Every day technology takes a new turn in how it changes and improves our lives. From the latest tablet to the newest digital pen that enables children in schools to make notes quicker and more effectively, there are plenty of developments in the world of technology that further increase our quality of life across the board. This is also having an impact upon retail, where shoppers who actually go to real-world stores on the high street are expecting the same kind of technology that they have at home so that they can make their shopping decisions quickly and easily. Most shops have grasped this with both hands and pushed forward into the 21st century. Some haven't. One shop in particular has just caused a stir by moving, finally, towards more modern technology as part of it’s retailing process.

 

Argos are famous as a chain of stores that have always had catalogues in their stores that shoppers can peruse as they make their buying decisions. This has always been the case with Argos, and they are famous for it, and even perhaps loved for it. One particular aspect of this reliance upon traditional technology has meant that Argos customers had to use pens to make their order choices as they were in the store. The store is famous for being a catalogue shop, literally a place where shoppers come in off the high street and look for a catalogue and then make their choices.

 

Famous for the wrong reasons

 

However, Argos were famous for possibly the wrong reasons. They always had small blue Biro pens that shoppers could use on little pieces of paper to take their orders on. This quaint old school way of doing things is finally hitting the heap, as Argos are now planning to introduce touchscreen tablets so that customers can make their choices about what to buy. This should also speed up the process of buying a product in Argos.

 

This doesn't mean it has been universally welcomed. Many customers have, while not exactly complained, been quite upset about the fact that the little blue pens and the sheets of paper are going from the stores. It is actually quite surprising it has taken this long, and the system itself was antiquated and subject to many errors, many of which were human errors.

 

We welcome this change in approach from Argos.
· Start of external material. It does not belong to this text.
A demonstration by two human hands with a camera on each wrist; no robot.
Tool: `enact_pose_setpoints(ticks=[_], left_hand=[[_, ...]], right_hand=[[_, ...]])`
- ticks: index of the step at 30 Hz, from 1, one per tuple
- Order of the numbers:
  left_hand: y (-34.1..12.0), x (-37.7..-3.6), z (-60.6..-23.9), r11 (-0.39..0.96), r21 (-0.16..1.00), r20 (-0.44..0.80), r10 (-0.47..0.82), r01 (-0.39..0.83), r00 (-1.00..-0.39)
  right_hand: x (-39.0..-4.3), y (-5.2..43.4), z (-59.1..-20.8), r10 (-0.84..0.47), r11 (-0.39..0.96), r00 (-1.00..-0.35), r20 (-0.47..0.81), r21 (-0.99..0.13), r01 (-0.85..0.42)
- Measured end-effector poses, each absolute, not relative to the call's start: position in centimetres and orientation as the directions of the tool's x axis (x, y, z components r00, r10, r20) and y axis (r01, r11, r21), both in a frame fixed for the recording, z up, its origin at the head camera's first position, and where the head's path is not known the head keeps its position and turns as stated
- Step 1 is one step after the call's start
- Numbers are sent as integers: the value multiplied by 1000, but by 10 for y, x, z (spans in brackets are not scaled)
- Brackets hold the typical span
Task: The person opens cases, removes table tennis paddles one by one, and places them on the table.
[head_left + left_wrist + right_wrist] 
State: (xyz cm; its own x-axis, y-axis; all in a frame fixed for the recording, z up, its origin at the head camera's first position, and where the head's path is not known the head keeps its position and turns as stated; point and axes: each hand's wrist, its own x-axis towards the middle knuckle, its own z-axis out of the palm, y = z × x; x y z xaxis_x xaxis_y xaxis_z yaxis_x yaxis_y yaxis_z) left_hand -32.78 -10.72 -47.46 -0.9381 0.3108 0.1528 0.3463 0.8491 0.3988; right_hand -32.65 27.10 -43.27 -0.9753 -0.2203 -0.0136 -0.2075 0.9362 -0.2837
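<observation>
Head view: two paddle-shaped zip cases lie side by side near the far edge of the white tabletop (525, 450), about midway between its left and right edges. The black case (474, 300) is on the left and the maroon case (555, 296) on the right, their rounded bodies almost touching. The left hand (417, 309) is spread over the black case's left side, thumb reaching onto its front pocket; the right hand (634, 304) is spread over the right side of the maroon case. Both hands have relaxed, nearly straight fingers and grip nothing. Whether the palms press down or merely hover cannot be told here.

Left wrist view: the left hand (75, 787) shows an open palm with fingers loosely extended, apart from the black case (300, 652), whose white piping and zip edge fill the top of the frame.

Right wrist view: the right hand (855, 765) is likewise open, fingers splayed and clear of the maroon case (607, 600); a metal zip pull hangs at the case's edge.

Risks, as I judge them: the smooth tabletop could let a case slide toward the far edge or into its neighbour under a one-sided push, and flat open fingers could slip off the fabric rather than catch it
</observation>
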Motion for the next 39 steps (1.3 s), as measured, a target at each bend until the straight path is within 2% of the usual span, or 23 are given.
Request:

It is important that customers receive the very best technology to help them make purchasing decisions. It's also important that the systems are in place to build efficiency and productivity among the workforce within Argos. Touchscreen tablets to make choices are very important, and they will improve revenue and profit overall. Argos is a massive company and it has massive profits year-on-year. It's about time that it matches this particular success with high-quality technology.